*** Opening of Dataset section ***
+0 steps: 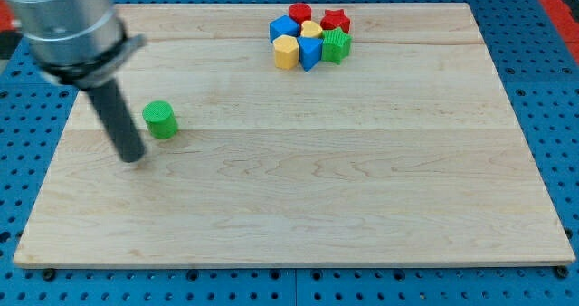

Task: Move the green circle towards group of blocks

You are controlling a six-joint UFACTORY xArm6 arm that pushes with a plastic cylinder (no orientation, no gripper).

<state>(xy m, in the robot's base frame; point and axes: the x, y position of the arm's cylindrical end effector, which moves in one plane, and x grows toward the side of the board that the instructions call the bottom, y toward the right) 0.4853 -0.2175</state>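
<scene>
The green circle (161,119) stands alone on the wooden board at the view's left. My tip (133,157) rests on the board just left of and slightly below the green circle, a small gap apart. The group of blocks sits at the view's top centre, packed together: a red block (299,14), a red star (336,20), a blue block (282,28), a yellow block (311,29), a yellow hexagon-like block (286,52), a blue block (310,52) and a green block (336,45).
The wooden board (298,215) lies on a blue perforated table (552,107). The arm's grey body (68,21) hangs over the board's top left corner.
</scene>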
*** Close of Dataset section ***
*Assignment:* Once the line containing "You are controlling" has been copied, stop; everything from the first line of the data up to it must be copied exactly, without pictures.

*Answer space:*
+0 steps: 

Task: Move the green circle towards group of blocks

You are controlling a six-joint UFACTORY xArm6 arm that pushes with a plastic cylinder (no orientation, no gripper).

There is nothing more to add to this answer.